President Rodrigo Duterte has already certified this bill as urgent, and both Houses of Congress have filed bills to this end. In the last Congress, the House of Representatives was able to pass the DDR bill; the Senate, not quite. What was the real reason for the failure? Were the provisions in the law that were not acceptable to our senators? Were there enough consultations with stakeholders? How can these concerns be addressed to achieve consensus and so that we could pass the bill this time around?

Alas, in the face of the storm, we have to put these bureaucratic concerns aside to focus on the immediate needs of our fellowmen. We have no time today to think about the failure to act for the long-term. Whether the existing law is weak, and why a stronger bill has not been passed – all these will have to wait another day.

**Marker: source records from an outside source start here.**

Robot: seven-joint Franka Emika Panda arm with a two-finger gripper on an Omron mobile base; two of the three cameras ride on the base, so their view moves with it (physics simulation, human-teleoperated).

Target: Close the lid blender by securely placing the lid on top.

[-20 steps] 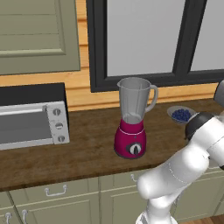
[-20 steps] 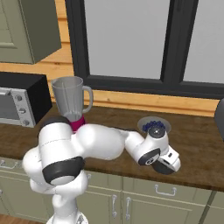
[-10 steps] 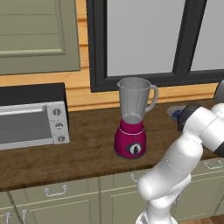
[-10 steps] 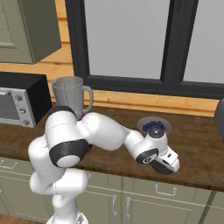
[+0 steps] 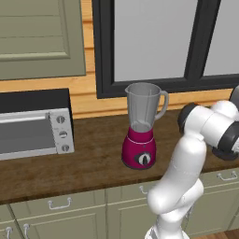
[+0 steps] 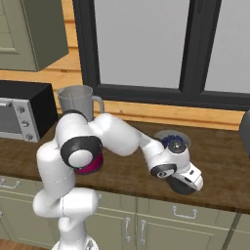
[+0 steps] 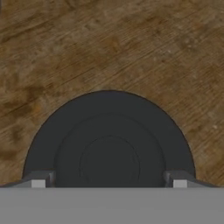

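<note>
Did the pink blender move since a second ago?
No. The blender stands at the same spot beside the toaster oven on the counter.

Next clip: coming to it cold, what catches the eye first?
The magenta blender stands mid-counter with its clear jar open at the top, no lid on it. Off to its right, the gripper hangs low over a round black lid lying flat on the wooden counter, one finger either side of it. A silver toaster oven sits at the left.

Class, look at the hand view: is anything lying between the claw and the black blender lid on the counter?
Nothing visible does. The claw hangs straight over the round black lid, one finger to each side of it, with bare wooden counter around the lid.
</note>
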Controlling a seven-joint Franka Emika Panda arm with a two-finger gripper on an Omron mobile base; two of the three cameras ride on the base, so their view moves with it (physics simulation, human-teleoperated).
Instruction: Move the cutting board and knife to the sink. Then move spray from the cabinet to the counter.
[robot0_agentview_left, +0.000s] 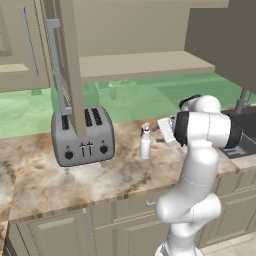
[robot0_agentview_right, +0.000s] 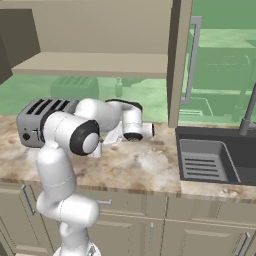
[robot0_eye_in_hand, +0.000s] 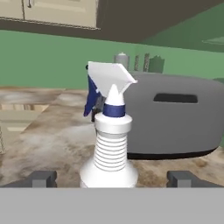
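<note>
The spray (robot0_eye_in_hand: 111, 144), a white bottle with a dark blue trigger, stands upright on the marbled counter (robot0_agentview_left: 90, 180) just right of the toaster; it also appears as the small spray (robot0_agentview_left: 145, 142). My gripper (robot0_eye_in_hand: 113, 178) is open, its fingertips (robot0_eye_in_hand: 43, 178) wide on either side of the bottle's base without touching it. The hand (robot0_agentview_left: 166, 131) sits level, right of the bottle. The cabinet (robot0_agentview_left: 145, 65) above has its door (robot0_agentview_left: 70, 65) swung open and a bare shelf. The sink (robot0_agentview_right: 210, 160) lies to the right with its ribbed rack. Cutting board and knife are out of view.
A grey toaster (robot0_agentview_left: 82, 135) stands close behind the bottle, under the open cabinet door with its long bar handle (robot0_agentview_left: 55, 65). The faucet (robot0_agentview_right: 247, 115) rises at the sink's far side. Drawer fronts (robot0_agentview_right: 130, 220) run below the counter.
</note>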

As always, immediate prevention, relief and rehabilitation are the arena of local government executives. It is the local officials who are aware of the specific risks and conditions faced by their constituents. It is they who are in the thick of the action in helping their people cope with the devastating effects of disaster.

Resilience could either be virtue or vice. It could be seen as a virtue when used the context of refusing to be brought down by challenges. It could be a vice when mistaken for mere tolerance or fatalism, accepting only what is there and being content with incompetence and apathy.

Like many times in the past, Filipinos will get through this test. Let us just make sure we gain something from what we see at the height of the storm, before sunny days make us forget how much harder we have to work on being resilient.